Burkina Faso adopte une mesure juridique liée à l’accord nucléaire avec la Russie
Le 27 janvier 2026, l’Assemblée législative de transition du Burkina Faso a autorisé à l’unanimité l’adhésion du pays à la Convention de Vienne sur la responsabilité civile en matière nucléaire, décision qui intervient alors que Ouagadougou met en œuvre un programme d’électrification reposant sur l’énergie nucléaire et noue des accords avec des partenaires étrangers.

Le 27 janvier 2026, l’Assemblée législative de transition du Burkina Faso a autorisé à l’unanimité l’adhésion du pays à la Convention de Vienne sur la responsabilité civile en matière nucléaire, décision qui intervient alors que Ouagadougou met en œuvre un programme d’électrification reposant sur l’énergie nucléaire et noue des accords avec des partenaires étrangers.
La ratification par l’organe législatif de transition formalise un engagement juridique national visant à encadrer la responsabilité civile en cas d’accident nucléaire. L’Assemblée a approuvé l’accession à la convention internationale — texte visant à garantir l’indemnisation des dommages nucléaires — lors d’une séance tenue le 27 janvier.

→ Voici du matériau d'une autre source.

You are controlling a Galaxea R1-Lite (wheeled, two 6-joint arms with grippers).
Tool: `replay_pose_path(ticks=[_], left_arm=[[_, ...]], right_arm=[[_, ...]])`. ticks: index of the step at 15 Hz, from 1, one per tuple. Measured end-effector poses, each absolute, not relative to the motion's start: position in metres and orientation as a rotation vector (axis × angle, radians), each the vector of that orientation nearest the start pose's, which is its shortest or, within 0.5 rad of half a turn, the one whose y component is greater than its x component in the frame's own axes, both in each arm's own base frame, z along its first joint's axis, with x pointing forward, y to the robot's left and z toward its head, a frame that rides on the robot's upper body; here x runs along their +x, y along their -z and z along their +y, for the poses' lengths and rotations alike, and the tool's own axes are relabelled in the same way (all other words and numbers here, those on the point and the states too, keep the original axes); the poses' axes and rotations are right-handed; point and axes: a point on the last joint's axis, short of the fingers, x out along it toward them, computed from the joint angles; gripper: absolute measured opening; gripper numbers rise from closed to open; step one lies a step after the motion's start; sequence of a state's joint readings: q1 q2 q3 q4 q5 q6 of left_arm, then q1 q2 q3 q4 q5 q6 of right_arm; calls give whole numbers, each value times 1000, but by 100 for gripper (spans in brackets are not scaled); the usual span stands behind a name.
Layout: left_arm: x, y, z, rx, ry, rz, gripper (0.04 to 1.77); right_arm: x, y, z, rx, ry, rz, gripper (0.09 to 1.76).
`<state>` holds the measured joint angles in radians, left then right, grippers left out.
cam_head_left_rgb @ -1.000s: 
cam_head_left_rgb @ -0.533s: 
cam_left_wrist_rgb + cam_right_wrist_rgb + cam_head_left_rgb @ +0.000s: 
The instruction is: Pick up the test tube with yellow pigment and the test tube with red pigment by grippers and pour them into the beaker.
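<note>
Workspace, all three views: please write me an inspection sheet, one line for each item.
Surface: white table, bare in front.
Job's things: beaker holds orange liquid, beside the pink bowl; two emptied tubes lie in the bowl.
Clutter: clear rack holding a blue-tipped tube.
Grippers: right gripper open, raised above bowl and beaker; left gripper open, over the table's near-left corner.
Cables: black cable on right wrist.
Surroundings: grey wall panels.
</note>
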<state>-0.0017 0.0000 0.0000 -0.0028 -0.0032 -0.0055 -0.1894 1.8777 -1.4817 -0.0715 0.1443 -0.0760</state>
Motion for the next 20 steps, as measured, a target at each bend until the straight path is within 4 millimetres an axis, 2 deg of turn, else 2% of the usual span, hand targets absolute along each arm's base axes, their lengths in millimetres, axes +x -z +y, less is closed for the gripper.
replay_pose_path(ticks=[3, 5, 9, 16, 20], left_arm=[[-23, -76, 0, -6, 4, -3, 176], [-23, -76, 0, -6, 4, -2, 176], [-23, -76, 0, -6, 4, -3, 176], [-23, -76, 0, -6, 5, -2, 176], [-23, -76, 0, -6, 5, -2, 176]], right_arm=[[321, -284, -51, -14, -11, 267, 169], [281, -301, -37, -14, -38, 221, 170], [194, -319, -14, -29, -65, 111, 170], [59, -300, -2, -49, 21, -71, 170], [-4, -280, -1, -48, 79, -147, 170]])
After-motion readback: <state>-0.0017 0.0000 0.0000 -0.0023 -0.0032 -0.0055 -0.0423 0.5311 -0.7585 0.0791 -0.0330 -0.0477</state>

Cette démarche s’inscrit dans un plan à moyen terme initié récemment par les autorités burkinabè pour développer une capacité nucléaire civile, initiative qui comprend une coopération opérationnelle avec la société d’État russe Rosatom en vue de la construction d’une centrale nucléaire sur le territoire national.
Burkina Faso et le partenariat nucléaire avec la Russie
Les relations contractuelles entre Ouagadougou et Moscou remontent à 2024, quand Rosatom et le gouvernement burkinabè ont engagé les premières négociations en vue d’un programme électronucléaire. En octobre 2024, un protocole d’accord (memorandum of understanding) a été signé entre Rosatom et l’État burkinabè pour poser les bases de la future installation.
Au printemps 2024, les parties avaient déjà annoncé être en voie de finaliser une feuille de route destinée à préciser les étapes techniques, juridiques et financières nécessaires à l’édification d’un réacteur. Le dossier a ensuite évolué administrativement : en juin 2025, les autorités burkinabè ont signé le document administratif finalisant un accord intergouvernemental avec la Fédération de Russie relatif au programme nucléaire.
Le choix de la Russie intervient dans un contexte politique particulier : la junte au pouvoir avait engagé une politique visant à réduire la dépendance vis‑à‑vis de partenaires occidentaux et a privilégié des accords avec Moscou pour répondre au déficit énergétique du pays. Du côté russe, la coopération s’inscrit également dans une stratégie d’expansion de sa présence dans la région du Sahel, Rosatom ayant conclu des accords similaires avec d’autres États sahéliens.
Sur le plan énergétique, le Burkina Faso figure parmi les pays les moins électrifiés au monde ; les autorités publiques présentent le recours au nucléaire comme une option destinée à accroître significativement la capacité de production et la sécurité d’approvisionnement.
La Convention de Vienne sur la responsabilité civile en matière nucléaire instaure un régime de responsabilité stricte : l’exploitant d’une installation nucléaire est tenu pour responsable en priorité des dommages causés, indépendamment de la preuve d’une faute, afin d’assurer un mécanisme d’indemnisation prévu pour les victimes d’un incident.
En accédant à ce traité international, le Burkina Faso adopte un cadre juridique reconnu internationalement pour la gestion des risques liés aux activités nucléaires. L’adhésion constitue, selon les textes et pratiques internationales, un préalable juridique pour l’engagement dans des partenariats internationaux portant sur la construction et l’exploitation d’installations nucléaires, en offrant des garanties de responsabilité civile qui peuvent être exigées par des partenaires étrangers.